Une uchronie, c’est un récit qui imagine l’Histoire (la grande) en partant d’un point de divergence, comme un événement majeur qui ne se serait pas produit (la défaite de Napoléon à Waterloo par exemple) ou, au contraire qui aurait eu lieu (vous, premier de la classe 😉). Ces dernières années, l’uchronie est devenue très tendance dans la littérature de fiction.

Une histoire alternative, c’est donc ce qui aurait pu être si un moment clé de notre trame historique avait connu une issue différente de celle que nous connaissons. Genre, Napoléon victorieux à Waterloo (une autre histoire de l’Europe…), Hitler assassiné en 1939 (ou reçu aux beaux-arts en 1908), l’Europe conquise par les Ottomans…

Si cette approche originale vous parle et que vous voulez y goûter sans trop savoir par quoi commencez, voici une sélection des uchronies préférées de la rédaction de WeFuzz.
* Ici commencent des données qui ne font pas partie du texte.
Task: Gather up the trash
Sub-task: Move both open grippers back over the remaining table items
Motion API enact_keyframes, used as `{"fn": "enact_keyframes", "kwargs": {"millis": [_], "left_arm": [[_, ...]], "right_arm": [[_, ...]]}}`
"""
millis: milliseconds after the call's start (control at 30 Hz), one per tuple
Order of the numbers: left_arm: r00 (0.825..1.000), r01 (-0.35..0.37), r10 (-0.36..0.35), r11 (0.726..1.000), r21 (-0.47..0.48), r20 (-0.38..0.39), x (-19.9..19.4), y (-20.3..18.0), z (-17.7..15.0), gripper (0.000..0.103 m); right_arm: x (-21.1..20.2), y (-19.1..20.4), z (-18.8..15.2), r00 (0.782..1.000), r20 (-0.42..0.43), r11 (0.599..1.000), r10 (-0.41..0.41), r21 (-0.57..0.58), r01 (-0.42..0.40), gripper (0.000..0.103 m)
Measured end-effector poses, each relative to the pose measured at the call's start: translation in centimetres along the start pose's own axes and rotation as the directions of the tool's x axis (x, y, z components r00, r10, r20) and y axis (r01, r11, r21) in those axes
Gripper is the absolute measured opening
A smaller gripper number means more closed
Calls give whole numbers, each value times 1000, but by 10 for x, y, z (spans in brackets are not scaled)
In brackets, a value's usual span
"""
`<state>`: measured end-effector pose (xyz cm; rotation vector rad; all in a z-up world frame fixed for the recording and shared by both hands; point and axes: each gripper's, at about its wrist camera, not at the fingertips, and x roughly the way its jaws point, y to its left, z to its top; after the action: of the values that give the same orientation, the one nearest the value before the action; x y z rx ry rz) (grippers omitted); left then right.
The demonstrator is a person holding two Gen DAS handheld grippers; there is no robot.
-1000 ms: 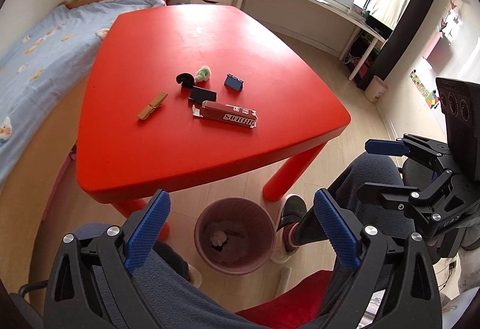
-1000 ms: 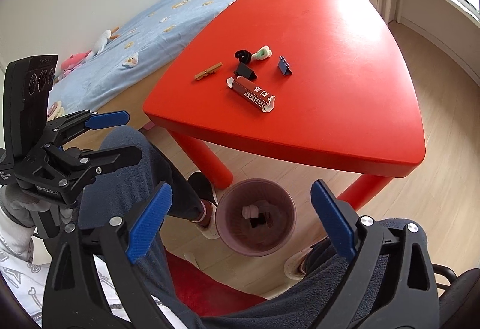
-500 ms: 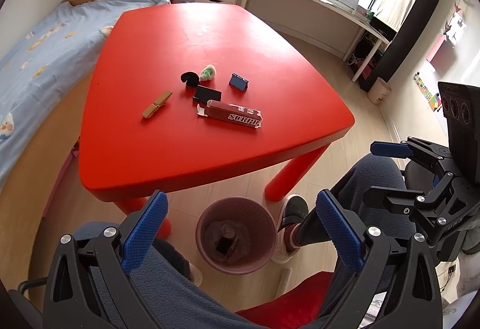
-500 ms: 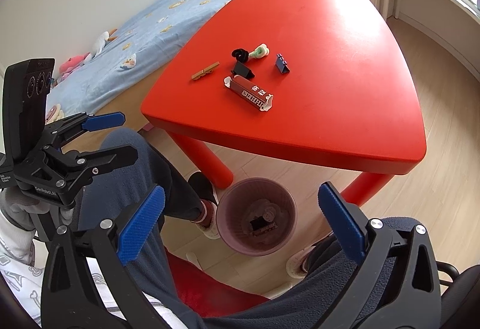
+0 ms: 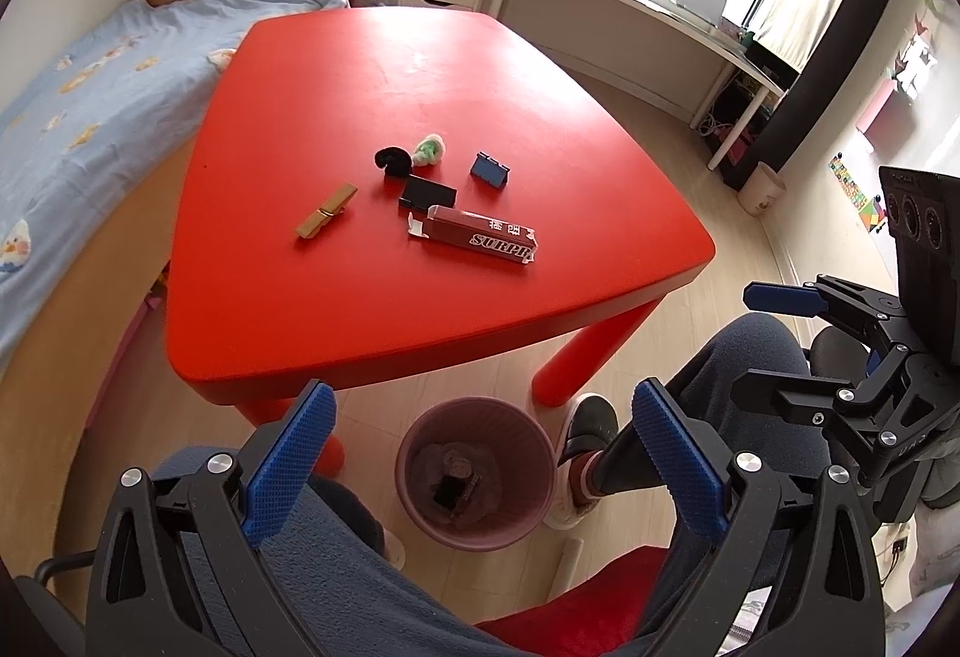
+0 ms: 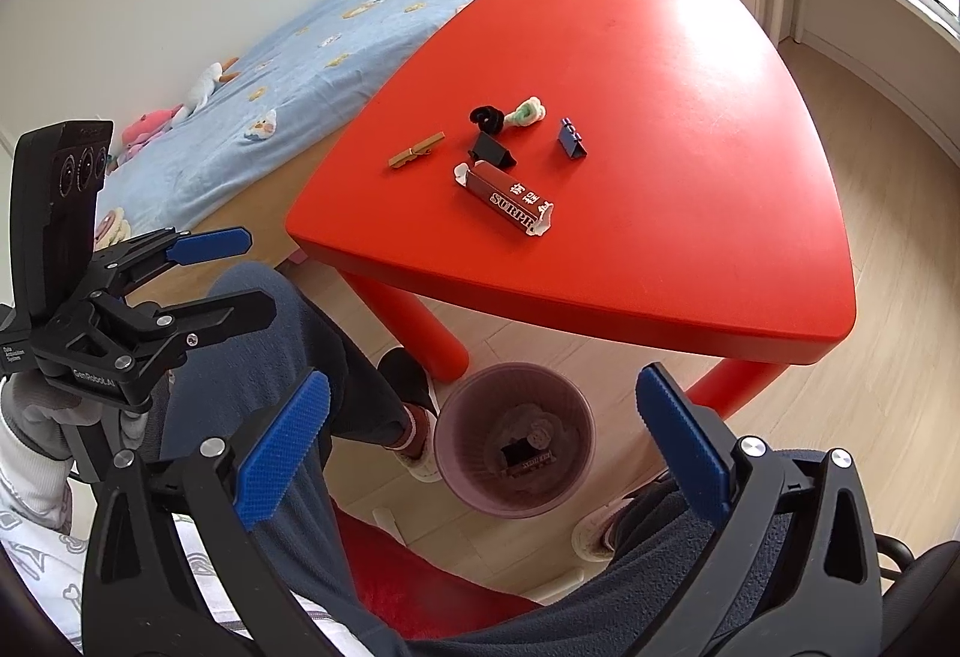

De la Grande peste à la Seconde Guerre mondiale

Fatherland (Robert Harris). L’Allemagne nazie a gagné la seconde guerre mondiale. Nous sommes en 1964. Hitler est en passe de signer un accord avec une Amérique présidée par le très conservateur Joseph Kennedy, père de John. Un policier allemand enquête sur les étranges disparitions de hauts responsables nazis qui ont participé à la conférence de Wannsee, où s’est décidée la terrible solution finale. Au fil du roman, le lecteur imagine avec stupeur la chape de plomb qui aurait pu tomber sur l’Holocauste si le cours de l’Histoire avait été différent. De quoi réfléchir sur les liens entre l’Histoire et la mémoire.

Le Maître du haut-château (Philip K. Dick). C’est un classique, récemment adapté en série par Amazon (The Man in the High Castle). La Seconde guerre mondiale a été remportée par les Allemands et les Japonais, qui occupent le pays. En Europe, les allemands ont développé l’arme atomique, les Russes ont perdu la bataille de Stalingrad et l’Angleterre a capitulé. Dans une subtile mise en abyme, Dick imagine un écrivain qui écrit lui-même une uchronie dans laquelle les Etats-Unis et ses alliés auraient gagné la Seconde guerre mondiale.

Chronique des années noires (Kim Stanley Robinson). Dans notre histoire, la peste noire de 1348 a vu périr entre le quart et le tiers de la population européenne. Dans cette uchronie volumineuse et érudite qui se déploie sur 700 ans, c’est la quasi-totalité de la population qui a été décimée… Et c’est la Chine et l’Islam qui s’affrontent pour développer leur culture, leur pouvoir et leur science.

Napoléon III et les aliens

La lune seule le sait (Johan Heliot). L’auteur emprunte les chemins de traverse du steampunk et de la S-F pour livrer un récit superbement maîtrisé, notamment avec un style littéraire très léché. A la fin du 19e siècle, la race extraterrestre des Ishkiss s’est associée à l’empire de Napoléon III, dictateur mégalomane maintenu en vie par la science des aliens. Parmi ses projets, rien moins que le développement d’une base lunaire construite par les bagnards et les prisonniers politiques. Parmi les résistants à la dictature impériale, on devine Victor Hugo en chef de réseau, et le personnage principal n’est autre que Jules Verne !

Roma Æterna (Robert Silverberg). Et si l’Empire romain n’avait jamais disparu, résistant aux assauts des barbares ? Et si les Hébreux n’étaient pas sortis d’Egypte et n’avaient pas fondé le judaïsme – et donc, si le christianisme n’avait pas existé ? Un regard prodigieux et flamboyant sur une Pax Romana de 1 500 ans.

Enfin, si vous cherchez des lectures plus « confortables », la BD n’est pas en reste. On pense à la série fantastique/S-F Uchronie[s] (Glénat), mais surtout à l’excellente série Jour J éditée par Delcourt.